The Bill is excessive and will have a chilling effect on the right to protest in South Australia. The Bill is also potentially unconstitutional and in clear breach of well-established principles of international human rights law.
South Australian Premier Peter Malinauskas acted shocked and offended that anyone could possibly think life-altering penalties for vaguely-defined protest activities might have some effect on protest activities, saying, “One of the things that I have found rather disconcerting around some of the commentary on this piece of legislation is that somehow, it curtails or diminishes people’s right to protest, which is simply not true.”
Hilarious.
Now would probably be a good time to repeat my periodic reminder that Australia is the only so-called democracy in the world which has no national charter or bill of rights of any kind. A lot of attention went into the Australian government’s authoritarianism when its strict Covid measures were in place, but the fact of the matter is that this country has been diving headlong into tyranny since long before Covid, and continues to do so now that the lockdowns are long over. There simply aren’t enough checks and balances in place to prevent this from happening, and not enough will from the public to fight for them while fighting is still possible.
3. State Department dismisses questions about Ukrainian imprisonment of US citizen for speech crimes.
At a press conference last week the State Department’s new spokesman Matthew Miller flatly brushed off questions about whether the US government was doing anything about the fact that commentator Gonzalo Lira has been arrested and charged with what amount to speech crimes by the Ukrainian government.
Here’s the State Department’s transcript of the exchange:
QUESTION: Thanks. Liam Cosgrove with Epoch Times. So this was a couple weeks ago, but I haven’t seen an official statement on it. A U.S. citizen who is residing in Ukraine has been arrested and that he was a California-born man; he was in the past like a Business Insider contributor, and he had a YouTube channel. He was an outspoken critic of Zelenskyy’s regime. The Ukrainian SBU released a press release saying he was arrested for justifying Putin’s invasion. So ultimately, it added up to speech. And I spoke with Congressman Ted Lieu, a Democrat, and he said he urges the State Department to engage its authorities to work out some sort of negotiation to get him released. So are you guys aware of this? How do we feel about our allies detaining U.S. citizens for speech abroad?

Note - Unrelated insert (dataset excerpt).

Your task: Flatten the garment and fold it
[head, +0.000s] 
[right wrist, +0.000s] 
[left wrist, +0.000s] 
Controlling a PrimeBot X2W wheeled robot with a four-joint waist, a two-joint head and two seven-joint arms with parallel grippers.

MR MILLER: So I will say in general that we’re aware of the report. We obviously support the exercise of freedom of speech anywhere in the world, and I’ll leave it at that.
QUESTION: So you guys aren’t working to get him released?
MR MILLER: I’m going to leave my comments where I just left them.
It’s not every day a US spokesperson gets asked a question that’s so inconvenient that they just overtly refuse to answer it without even pretending to provide an explanation for doing so.
Lira, a US citizen, is reportedly facing five to eight years in prison for having “publicly justified the armed aggression of the Russian Federation” and “publicly justified the armed aggression of the Russian Federation,” per the SBU.
Are Americans okay with their government risking a very fast, very radioactive third world war to defend the freedom and democracy of a nation that imprisons US citizens for speech crimes? I guess we’ll never know, because nobody’s asking them.
If western governments need to keep ramping up censorship, propaganda and the persecution of journalists in order to defend western freedom and democracy, is it really freedom and democracy? And, is it worth defending?